_Material provided_
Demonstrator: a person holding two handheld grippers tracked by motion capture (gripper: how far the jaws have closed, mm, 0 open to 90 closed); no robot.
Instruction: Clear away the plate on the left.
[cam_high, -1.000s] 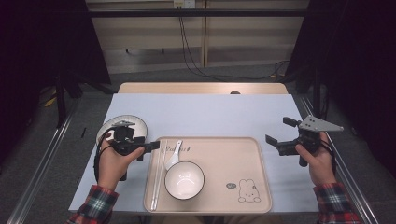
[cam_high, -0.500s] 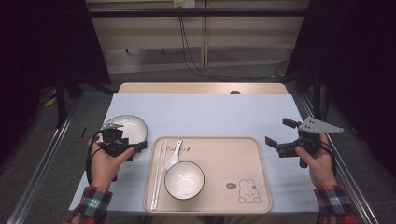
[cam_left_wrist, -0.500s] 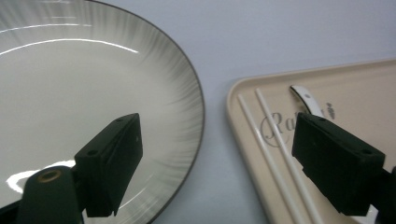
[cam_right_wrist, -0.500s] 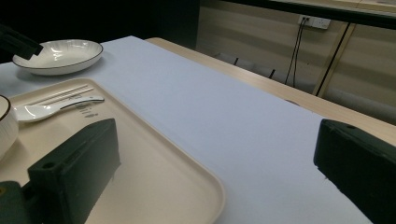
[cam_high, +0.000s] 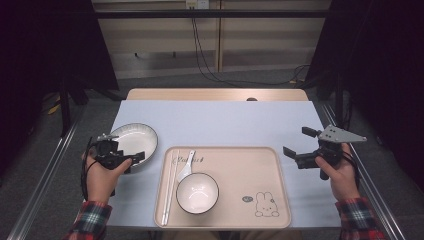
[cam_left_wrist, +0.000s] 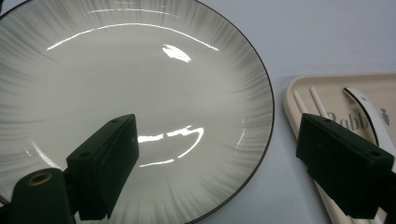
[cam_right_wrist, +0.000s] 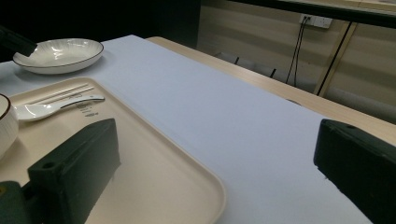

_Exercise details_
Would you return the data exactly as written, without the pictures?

_Solution to this problem_
Demonstrator: a person holding two handheld grippers tracked by motion capture (gripper: how far the jaws have closed, mm, 0 open to 90 closed); no robot.
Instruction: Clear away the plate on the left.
[cam_high, -1.000s] 
[cam_high, -0.500s] 
[cam_left_wrist, -0.500s] 
[cam_right_wrist, -0.500s] 
[cam_high, +0.000s] 
[cam_left_wrist, +0.000s] 
[cam_right_wrist, +0.000s] 

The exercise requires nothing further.